Nova is being taught three skills to prepare her for loose-leash walking lessons. First, Nova is learning how to focus on her owner amid distractions. Second, she is learning how to heel off-leash, with no leash to restrain her, trip her up or provide correction – heeling is all her idea! And her little wiggling body and wagging tail tell the whole story – she’s happy to play this game called “Heel.” Third, Nova’s final preparatory skill is learning how to yield to pressure on her leash.

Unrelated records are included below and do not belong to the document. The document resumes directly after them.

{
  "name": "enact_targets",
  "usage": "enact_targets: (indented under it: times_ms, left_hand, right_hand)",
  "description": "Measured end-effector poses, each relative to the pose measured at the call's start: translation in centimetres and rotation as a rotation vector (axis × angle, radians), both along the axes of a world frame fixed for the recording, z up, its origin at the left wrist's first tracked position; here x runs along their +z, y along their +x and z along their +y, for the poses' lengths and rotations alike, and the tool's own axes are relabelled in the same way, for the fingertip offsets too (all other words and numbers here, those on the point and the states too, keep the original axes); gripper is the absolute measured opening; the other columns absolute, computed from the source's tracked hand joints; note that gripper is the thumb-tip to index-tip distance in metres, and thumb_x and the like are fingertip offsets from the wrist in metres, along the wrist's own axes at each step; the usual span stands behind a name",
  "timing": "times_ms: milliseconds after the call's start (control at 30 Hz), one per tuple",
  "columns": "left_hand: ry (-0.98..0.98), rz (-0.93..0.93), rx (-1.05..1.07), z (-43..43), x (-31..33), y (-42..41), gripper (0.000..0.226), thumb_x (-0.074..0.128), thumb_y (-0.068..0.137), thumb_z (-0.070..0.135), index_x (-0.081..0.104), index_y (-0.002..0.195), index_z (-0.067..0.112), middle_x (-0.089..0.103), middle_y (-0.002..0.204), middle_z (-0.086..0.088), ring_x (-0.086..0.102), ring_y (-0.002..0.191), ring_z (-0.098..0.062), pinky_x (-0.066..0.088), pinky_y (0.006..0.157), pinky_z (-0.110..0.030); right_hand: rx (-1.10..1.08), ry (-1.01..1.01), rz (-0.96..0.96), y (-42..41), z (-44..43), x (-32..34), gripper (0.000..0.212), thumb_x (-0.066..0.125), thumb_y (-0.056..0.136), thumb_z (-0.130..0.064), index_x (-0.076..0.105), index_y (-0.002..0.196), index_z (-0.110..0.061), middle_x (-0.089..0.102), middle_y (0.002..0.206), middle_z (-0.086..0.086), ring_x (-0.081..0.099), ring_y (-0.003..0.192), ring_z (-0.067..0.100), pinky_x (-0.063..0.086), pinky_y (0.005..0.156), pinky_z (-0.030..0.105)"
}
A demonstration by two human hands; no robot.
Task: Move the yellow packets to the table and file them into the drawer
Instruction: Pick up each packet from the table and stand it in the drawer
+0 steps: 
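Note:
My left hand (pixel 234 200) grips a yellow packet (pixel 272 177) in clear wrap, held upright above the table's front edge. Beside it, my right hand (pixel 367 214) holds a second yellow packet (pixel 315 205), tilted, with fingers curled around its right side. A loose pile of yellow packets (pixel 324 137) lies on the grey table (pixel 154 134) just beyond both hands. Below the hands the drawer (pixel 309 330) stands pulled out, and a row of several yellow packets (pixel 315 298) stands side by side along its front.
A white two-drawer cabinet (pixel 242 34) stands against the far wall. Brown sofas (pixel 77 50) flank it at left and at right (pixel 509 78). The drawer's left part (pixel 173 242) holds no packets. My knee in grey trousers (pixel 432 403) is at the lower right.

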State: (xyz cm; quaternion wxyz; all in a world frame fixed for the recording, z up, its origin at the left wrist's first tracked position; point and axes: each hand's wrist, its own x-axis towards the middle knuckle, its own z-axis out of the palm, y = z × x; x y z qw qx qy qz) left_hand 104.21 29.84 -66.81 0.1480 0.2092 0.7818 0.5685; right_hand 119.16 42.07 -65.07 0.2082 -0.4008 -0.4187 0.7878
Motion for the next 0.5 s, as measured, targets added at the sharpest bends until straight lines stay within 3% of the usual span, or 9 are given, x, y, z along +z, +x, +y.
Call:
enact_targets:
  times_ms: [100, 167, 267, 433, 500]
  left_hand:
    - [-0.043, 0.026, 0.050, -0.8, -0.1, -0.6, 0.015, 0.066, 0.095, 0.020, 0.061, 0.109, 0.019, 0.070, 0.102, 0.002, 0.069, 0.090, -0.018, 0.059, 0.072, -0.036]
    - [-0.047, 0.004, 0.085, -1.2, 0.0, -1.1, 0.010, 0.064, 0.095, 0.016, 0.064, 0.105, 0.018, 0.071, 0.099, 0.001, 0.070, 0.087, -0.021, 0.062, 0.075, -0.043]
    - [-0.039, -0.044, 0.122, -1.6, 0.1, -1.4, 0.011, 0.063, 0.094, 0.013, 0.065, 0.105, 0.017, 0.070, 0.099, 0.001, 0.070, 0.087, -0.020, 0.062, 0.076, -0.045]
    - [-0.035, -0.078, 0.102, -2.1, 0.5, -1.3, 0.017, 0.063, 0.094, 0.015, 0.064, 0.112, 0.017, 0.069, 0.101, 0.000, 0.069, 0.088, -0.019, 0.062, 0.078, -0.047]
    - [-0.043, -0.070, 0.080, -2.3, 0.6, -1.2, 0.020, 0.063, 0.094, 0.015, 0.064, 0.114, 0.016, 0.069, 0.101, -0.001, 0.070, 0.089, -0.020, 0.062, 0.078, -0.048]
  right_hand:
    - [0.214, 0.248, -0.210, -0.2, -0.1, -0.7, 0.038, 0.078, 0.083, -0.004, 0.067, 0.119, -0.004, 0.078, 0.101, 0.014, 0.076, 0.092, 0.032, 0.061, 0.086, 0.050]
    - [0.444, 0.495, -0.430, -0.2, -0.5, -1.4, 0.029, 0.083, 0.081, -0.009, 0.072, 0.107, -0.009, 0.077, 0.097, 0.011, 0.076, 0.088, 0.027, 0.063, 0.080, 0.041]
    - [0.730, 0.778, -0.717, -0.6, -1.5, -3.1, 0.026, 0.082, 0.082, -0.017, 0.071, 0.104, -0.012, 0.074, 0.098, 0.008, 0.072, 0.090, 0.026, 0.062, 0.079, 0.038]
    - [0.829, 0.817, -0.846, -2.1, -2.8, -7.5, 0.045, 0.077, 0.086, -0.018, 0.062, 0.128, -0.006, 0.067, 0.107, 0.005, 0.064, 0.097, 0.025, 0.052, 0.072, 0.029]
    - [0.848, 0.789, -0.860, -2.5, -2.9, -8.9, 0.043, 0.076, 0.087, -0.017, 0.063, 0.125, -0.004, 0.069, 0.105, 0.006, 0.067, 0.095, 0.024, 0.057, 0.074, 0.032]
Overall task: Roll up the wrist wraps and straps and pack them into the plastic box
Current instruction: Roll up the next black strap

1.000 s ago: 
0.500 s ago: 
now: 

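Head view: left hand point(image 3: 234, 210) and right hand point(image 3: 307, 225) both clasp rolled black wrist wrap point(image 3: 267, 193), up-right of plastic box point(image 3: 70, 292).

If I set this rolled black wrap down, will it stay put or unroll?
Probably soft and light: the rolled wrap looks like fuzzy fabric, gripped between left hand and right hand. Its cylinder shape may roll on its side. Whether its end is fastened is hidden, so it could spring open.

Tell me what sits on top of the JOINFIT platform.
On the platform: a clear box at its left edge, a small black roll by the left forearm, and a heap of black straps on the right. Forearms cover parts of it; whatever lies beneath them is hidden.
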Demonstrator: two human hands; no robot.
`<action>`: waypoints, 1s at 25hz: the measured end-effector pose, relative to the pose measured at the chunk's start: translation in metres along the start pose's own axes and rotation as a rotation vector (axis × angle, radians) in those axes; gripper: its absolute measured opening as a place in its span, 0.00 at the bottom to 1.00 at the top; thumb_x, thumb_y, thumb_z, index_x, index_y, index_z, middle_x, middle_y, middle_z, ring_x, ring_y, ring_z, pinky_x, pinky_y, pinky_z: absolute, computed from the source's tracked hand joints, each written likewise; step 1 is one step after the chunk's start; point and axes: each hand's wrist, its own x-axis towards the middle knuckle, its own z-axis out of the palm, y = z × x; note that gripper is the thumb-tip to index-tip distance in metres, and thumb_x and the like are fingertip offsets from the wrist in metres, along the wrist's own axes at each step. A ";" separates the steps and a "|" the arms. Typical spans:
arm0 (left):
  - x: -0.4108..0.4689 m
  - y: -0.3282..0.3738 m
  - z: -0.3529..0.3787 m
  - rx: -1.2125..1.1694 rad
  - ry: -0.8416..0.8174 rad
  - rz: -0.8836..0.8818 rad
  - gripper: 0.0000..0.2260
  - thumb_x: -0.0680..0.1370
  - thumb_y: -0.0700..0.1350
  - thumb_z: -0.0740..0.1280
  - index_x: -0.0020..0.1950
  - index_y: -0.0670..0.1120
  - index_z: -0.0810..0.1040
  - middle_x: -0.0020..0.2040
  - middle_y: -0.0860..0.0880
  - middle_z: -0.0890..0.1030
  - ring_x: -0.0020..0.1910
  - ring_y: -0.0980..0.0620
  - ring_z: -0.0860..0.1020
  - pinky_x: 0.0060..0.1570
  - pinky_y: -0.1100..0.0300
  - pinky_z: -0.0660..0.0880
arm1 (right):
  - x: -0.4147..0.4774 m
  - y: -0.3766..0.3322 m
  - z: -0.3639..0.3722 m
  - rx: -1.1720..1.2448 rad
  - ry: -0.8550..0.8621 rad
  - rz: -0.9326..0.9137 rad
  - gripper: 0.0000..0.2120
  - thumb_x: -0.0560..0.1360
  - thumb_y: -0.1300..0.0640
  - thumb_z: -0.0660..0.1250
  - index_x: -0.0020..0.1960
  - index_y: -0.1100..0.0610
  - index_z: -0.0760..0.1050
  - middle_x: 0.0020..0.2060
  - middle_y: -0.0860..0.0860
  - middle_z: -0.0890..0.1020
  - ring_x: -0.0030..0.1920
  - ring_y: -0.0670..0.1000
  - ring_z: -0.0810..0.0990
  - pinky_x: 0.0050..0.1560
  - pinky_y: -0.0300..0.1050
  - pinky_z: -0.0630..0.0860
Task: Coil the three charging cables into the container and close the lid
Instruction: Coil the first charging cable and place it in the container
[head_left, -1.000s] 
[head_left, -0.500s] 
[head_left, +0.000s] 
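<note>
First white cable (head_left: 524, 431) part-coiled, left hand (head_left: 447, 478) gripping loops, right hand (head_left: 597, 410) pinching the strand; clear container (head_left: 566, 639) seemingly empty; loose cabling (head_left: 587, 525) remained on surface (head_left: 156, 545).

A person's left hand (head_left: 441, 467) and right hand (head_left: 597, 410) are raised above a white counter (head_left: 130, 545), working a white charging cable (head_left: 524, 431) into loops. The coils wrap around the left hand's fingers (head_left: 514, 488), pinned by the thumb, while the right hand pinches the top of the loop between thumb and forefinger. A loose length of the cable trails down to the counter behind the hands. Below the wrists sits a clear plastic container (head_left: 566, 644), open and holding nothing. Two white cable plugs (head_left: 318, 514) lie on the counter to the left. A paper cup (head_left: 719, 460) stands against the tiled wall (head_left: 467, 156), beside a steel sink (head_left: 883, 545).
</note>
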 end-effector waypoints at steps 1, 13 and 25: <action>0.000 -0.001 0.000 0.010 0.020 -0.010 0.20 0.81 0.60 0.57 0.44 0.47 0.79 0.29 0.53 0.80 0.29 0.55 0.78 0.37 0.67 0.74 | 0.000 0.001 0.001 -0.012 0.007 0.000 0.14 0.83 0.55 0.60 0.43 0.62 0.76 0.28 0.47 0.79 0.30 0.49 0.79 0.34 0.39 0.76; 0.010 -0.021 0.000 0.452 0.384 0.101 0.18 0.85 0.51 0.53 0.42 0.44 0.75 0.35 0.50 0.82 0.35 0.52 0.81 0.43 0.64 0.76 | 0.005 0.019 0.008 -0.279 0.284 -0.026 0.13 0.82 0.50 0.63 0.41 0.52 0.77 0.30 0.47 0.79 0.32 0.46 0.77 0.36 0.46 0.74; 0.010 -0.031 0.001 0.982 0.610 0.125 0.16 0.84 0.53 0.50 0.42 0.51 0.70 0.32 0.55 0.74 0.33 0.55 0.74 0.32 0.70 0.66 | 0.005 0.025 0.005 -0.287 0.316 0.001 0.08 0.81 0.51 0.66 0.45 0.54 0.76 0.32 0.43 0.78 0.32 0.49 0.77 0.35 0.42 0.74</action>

Here’s how Nova learned these three skills in preparation for loose-leash walking.

 

The Focus Game – Free Shaping Voluntary Focus

Nova is excited – her owner has just filled a pink bowl with the pup’s favorite thing: food. Instead of merely setting the bowl down or putting Nova in the crate to eat, her owner stands there waiting. Nova wiggles, barks, and whines in excited frustration as she tries to figure out what to do. Then Nova takes a second to look into her owner’s face and is promptly rewarded with a bite of her meal tossed on the ground.

After finishing the bite, Nova tries to earn the next reward by sitting. When that doesn’t work, she glances at her owner again and bingo! Nova receives her reward. Now Nova catches on, and for each bite, she is faster at looking right at her owner. Soon she is focusing entirely voluntarily, for several seconds at a time for any little treat, toy, or privilege. Nova practices offering a voluntary focus for a meal, treat, or toy all over the house.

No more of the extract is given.